In June 1942, the Defence planners made a strong recommendation for the formation of the Australian “Combined Operations Directorate” to be set up in Melbourne.  On 5 June, 1942 the Deputy Chief of Naval Staff, Captain Frank Getting RAN, Commander Cook and Lieutenant Colonel Hope met with General Macarthur’s Brigadier Chamberlain in General Macarthur’s Headquarters, then located in Melbourne.  They were informed that any such “Combined Operations” in Australia would come under the command of Macarthur.  There was agreement on an immediate start to train three Divisions – one Australian and two American – in amphibious warfare.  The RAN was also to produce one third of the total number of crews required and also provide all naval means (craft and crews) for soldiers undergoing training.

Location of former HMAS Assault at Port Stephens, New South Wales

An immediate task for CMDR Cook and LT COL Hope was to find a suitable location to establish the training base.  They took to the air and eventually decided that Fly Point in Port Stephens, NSW as an ideal location.  A ground inspection confirmed the decision.  Then followed the construction from scratch of a shore base in the scrub country away from prying eyes.  Training for all facets of amphibious operations (sea, land the air) could be conducted in the immediate vicinity.  From a security perspective, Port Stephens being a small fishing village with little other activity in the area, the location was ideal.

No time was lost awaiting the building of the base.  The Auxiliary Merchant Cruiser HMAS Westralia was loaned as an accommodation vessel from 21 August, 1942 and on 1 September, 1942 HMAS Assault was actually commissioned in Westralia with 24 Officers and 280 Seamen Trainees.  HMAS Westralia was then designated as a Landing Ship Infantry when she arrived in Port Stephens on 3 September 1942.
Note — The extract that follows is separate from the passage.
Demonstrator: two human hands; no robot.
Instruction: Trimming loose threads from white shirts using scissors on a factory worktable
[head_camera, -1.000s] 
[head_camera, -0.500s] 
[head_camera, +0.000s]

It was hoped at the time that Westralia’s sister ships HMA Ships Manora and Kanimbla would also be made available as LSI’s and fitted out with landing craft.  Provision was made in planning for these ships to be made available and Flinders Naval Depot made aware of the requirement for trained ratings as they finished their basic training.  The Naval Board was supportive and the training pipeline to HMAS Assault commenced.

At the same time, the requirement for landing craft was presented to the Naval Board.  It was recommended that these be built locally as they could not be delivered off-the-shelf.  Until purpose-built craft were available, training was undertaken in nine motor boats requisitioned from civilian sources.  These were referred to by the sailors as the “Hollywood Fleet”.  Folding- boats were provided by the Army.

The base was designed from ground up with layout the was first consideration.  Accommodation for all personnel, moorings, piers, slipways, maintenance facilities all had to be built in a virgin bushland setting 125 miles north of Sydney.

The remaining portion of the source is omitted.